- [ASSIGNMENT]: The listing below holds a line with "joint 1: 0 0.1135" and a line with "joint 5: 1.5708". Reproduce those two lines exactly, plus everything between them.

- [DATA SEGMENT]:

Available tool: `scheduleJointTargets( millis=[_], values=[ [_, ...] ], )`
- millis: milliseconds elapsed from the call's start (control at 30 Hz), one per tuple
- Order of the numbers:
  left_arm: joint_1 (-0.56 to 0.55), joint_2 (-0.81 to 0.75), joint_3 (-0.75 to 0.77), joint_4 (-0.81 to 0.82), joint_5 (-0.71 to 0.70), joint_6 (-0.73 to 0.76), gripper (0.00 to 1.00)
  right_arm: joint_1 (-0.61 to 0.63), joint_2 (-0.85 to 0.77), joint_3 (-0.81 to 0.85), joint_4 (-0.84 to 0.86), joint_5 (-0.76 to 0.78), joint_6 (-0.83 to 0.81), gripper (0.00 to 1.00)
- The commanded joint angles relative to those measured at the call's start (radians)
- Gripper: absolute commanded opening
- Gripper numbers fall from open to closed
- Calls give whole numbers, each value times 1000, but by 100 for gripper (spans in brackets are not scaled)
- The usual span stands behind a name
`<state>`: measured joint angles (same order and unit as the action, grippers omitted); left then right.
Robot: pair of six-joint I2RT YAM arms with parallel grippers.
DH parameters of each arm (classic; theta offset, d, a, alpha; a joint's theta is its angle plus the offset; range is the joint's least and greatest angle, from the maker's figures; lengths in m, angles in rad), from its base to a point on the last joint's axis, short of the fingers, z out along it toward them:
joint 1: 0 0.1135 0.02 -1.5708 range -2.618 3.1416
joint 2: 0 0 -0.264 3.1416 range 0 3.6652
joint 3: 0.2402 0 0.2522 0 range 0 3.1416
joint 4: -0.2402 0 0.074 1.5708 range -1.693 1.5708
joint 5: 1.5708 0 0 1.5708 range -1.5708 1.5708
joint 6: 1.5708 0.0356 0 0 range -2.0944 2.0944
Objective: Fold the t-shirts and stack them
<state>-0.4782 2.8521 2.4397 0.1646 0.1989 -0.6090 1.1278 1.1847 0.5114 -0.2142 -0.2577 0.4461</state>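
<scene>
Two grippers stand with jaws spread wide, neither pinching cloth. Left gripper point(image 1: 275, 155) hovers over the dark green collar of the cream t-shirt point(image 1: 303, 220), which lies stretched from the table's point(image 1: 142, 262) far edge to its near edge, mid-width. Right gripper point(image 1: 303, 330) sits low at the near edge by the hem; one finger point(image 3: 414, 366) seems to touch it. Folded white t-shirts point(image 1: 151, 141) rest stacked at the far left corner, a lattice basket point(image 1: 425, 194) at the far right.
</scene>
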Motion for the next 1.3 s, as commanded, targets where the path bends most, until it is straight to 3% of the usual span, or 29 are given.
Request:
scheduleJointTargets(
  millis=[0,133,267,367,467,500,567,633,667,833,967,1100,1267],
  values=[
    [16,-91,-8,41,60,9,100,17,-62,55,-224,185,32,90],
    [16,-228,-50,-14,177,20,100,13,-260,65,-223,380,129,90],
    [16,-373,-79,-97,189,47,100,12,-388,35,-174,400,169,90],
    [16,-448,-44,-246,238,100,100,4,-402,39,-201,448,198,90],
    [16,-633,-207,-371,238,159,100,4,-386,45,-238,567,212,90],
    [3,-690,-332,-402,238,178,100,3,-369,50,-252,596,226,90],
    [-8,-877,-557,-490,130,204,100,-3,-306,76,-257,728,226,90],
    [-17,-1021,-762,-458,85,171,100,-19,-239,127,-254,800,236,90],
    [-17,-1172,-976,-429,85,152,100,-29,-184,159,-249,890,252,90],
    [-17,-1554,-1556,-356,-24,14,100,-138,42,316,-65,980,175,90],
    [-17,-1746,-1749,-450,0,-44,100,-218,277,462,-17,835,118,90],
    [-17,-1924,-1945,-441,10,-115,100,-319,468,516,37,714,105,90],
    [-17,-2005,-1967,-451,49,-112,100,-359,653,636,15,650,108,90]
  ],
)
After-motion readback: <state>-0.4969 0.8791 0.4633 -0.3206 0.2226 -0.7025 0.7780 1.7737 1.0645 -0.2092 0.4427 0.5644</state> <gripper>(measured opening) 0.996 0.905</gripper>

- [EXERCISE RESPONSE]:
joint 1: 0 0.1135 0.02 -1.5708 range -2.618 3.1416
joint 2: 0 0 -0.264 3.1416 range 0 3.6652
joint 3: 0.2402 0 0.2522 0 range 0 3.1416
joint 4: -0.2402 0 0.074 1.5708 range -1.693 1.5708
joint 5: 1.5708 0 0 1.5708 range -1.5708 1.5708

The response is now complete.